Ein Flimmern in der Luft. Der Blick durchs Wasser. Die Vergangenheit, die Gegenwart und ja, auch die Zukunft. Alles ist unscharf an diesem Tag im Schwimmbad von Ottersweiler. Und das ist richtig gut, größtenteils.

Arno Frank lässt in „Seemann vom Siebener“ die Erinnerungen an die Kindheit hochleben. Freibadpommes und Flutschfinger. Arschbomben und Sandkuchen. Bienenstiche und … okay, Daddelautomaten gab es bei uns nicht. Aber trotzdem schafft er es locker, eine Atmosphäre zu schaffen, die vielen Leser:innen vertraut vorkommen wird.

Im Schwimmbad, gelegen in der Pfälzer Provinz, treffen alle aufeinander. Eine frühere Lehrerin, deren Mann das Bad entworfen und gebaut hat. Ihre Schüler, mittlerweile selbst irgendwo um die 40. Teils weit gereist, teils dortgeblieben. Der Bademeister, damals wie heute in Dienst und Schlappen. Die heutige Jugend, ein Geschwisterpaar und ein paar ihrer Mitschüler. Und zwei Vorfälle, die die meisten der Besucher:innen verbinden, und dennoch – das ist kein Spoiler – eher vage bleiben.
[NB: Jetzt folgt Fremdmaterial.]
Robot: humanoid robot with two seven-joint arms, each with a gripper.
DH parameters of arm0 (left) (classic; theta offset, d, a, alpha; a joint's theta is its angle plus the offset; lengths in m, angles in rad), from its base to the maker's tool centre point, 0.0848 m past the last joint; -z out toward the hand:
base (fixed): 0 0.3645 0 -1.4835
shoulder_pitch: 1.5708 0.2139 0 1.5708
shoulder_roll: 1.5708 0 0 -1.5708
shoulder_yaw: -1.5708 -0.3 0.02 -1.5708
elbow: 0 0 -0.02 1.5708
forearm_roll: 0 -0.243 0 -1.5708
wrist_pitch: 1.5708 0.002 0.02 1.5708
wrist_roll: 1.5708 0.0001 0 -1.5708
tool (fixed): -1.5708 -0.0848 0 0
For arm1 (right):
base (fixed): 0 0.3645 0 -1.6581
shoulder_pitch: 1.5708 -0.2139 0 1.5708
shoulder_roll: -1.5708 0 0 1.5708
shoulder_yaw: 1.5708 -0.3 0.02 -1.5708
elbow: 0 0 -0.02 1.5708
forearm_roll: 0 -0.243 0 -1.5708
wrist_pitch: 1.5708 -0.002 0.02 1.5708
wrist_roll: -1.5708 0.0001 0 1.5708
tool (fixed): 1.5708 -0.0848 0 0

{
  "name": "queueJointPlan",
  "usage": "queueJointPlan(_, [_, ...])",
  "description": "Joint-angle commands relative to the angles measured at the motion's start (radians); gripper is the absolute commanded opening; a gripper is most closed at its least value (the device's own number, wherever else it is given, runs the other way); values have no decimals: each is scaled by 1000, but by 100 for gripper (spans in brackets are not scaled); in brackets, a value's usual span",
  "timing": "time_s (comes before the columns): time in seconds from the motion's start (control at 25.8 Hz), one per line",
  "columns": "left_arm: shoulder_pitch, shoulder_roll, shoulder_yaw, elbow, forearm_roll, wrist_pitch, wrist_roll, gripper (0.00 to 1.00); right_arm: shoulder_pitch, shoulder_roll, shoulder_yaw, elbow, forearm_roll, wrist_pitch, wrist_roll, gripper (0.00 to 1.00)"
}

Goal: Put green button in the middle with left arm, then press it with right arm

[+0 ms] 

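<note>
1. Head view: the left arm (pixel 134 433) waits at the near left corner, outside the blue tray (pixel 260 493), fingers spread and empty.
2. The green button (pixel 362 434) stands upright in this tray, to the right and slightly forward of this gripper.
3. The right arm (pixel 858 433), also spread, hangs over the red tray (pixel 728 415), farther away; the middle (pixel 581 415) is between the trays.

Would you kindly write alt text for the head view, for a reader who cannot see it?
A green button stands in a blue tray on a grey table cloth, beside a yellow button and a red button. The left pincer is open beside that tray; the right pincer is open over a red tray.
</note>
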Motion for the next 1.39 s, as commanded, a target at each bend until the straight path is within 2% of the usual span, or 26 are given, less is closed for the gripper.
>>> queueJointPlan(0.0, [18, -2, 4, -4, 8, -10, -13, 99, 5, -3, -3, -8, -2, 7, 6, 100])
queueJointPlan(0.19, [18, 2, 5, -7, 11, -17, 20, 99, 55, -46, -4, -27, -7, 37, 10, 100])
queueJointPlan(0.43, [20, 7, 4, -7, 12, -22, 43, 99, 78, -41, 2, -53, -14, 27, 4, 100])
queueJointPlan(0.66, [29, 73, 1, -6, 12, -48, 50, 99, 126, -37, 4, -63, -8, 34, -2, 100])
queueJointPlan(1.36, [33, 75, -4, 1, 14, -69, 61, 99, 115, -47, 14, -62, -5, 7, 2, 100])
Zwei Sachen machen richtig Spaß: Arno Frank hat hier einige spannende Figuren geschaffen, die gar nicht so sehr aus der Welt gefallen sind. Der Weitgereiste, nach langer Zeit zurück in der Heimat. Die Jugendliebe, frisch verwitwet, aber darüber nicht traurig. Die tumbe Tagesmutter, nah an den Parolen der AfD gebaut. Der Bademeister, der ein Trauma nicht überwunden hat. Die Dame im Kassenhaus, die aufgrund eines Alkoholproblems ihren Job in der Sparkasse verloren hat. Die Frau des Schwimmbadarchitekten, oft verloren in Tagträumen und Erinnerungen. Die Schwester, die an diesem Tag Großes vor hat. Und – die zweite schöne Sache – das alles verdichtet in nicht einmal einen Tag, in ein paar Stunden von kurz vor der Freibadöffnung bis in den Nachmittag hinein.
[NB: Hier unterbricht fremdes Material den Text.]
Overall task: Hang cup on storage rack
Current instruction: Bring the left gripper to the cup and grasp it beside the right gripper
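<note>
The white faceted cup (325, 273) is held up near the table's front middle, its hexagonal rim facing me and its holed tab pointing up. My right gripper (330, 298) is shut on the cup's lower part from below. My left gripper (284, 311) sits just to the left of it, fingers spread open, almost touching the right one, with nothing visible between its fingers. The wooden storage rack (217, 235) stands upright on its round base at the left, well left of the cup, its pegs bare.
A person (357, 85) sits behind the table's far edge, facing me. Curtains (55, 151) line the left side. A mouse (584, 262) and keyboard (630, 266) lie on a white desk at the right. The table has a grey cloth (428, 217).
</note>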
Die Unschärfen von Franks Roman liegen auch in dem, was zwischen den Zeilen geschieht. Einem Geheimnis, den die Leser:innen vielleicht auf die Spur kommen. In den Verbindungen zwischen den Figuren. Allerdings: Für das große Ganze hätte es, muss man leider sagen, auch nicht jede Figur, nicht jede Geschichte gebraucht. Vielleicht. Vielleicht ist auch eine nicht zu Ende erzählte Geschichte Teil des heißen Tags, der flirrenden Hitze und wohltuenden Kühle am Ende eines Sommers in Ottersweiler, die dafür sorgt, dass Leute sich wiedersehen und das Bad mit Leben füllen.
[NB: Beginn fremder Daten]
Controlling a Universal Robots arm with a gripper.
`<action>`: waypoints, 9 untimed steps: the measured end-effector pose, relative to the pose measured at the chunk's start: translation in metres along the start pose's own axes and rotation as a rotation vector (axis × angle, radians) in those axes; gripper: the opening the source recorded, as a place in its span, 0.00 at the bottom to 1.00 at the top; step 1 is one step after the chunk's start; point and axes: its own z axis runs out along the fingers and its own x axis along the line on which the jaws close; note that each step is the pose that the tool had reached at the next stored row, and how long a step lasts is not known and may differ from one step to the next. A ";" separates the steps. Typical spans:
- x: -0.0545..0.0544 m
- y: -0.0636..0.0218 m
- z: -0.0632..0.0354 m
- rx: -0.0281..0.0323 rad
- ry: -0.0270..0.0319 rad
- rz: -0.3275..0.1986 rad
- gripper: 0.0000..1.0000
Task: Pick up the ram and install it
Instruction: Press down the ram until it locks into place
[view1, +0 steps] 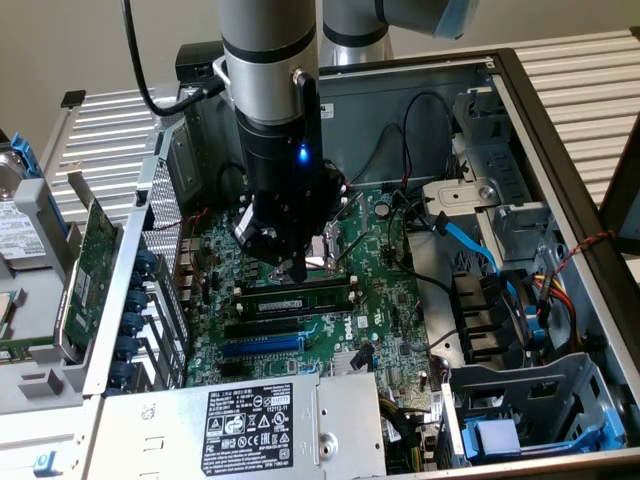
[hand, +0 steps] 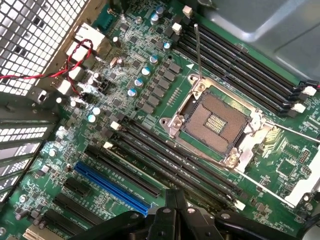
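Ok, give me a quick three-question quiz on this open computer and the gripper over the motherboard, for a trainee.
1. True or false: the CPU socket has a processor seated in it.
2. The long slot lying next to the black ones is: A red, B blue, C yellow.
3. Fill in: the gripper hangs over the motherboard with its jaws ____ (open or shut).

Key: 1 false, the contacts lie bare; 2 B; 3 shut.
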 end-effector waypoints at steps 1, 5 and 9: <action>0.000 0.0000 0.0000 -0.0007 0.0013 0.010 0.11; 0.000 0.0000 0.0000 -0.0031 0.0062 0.051 0.11; 0.000 0.0000 0.0000 -0.0056 0.0112 0.092 0.11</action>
„Seemann vom Siebener“ ist eines dieser Bücher, die mit gutem Gewissen und Vorfreude in die Sommerurlaubstasche gepackt werden können, aber auch schon jetzt, im langsam beginnenden Frühling, schon Lust machen auf einen langen, heißen Sommer und – vor allem – an die Erinnerungen an die eigene Kindheit und Jugend, so unscharf diese mittlerweile auch sind.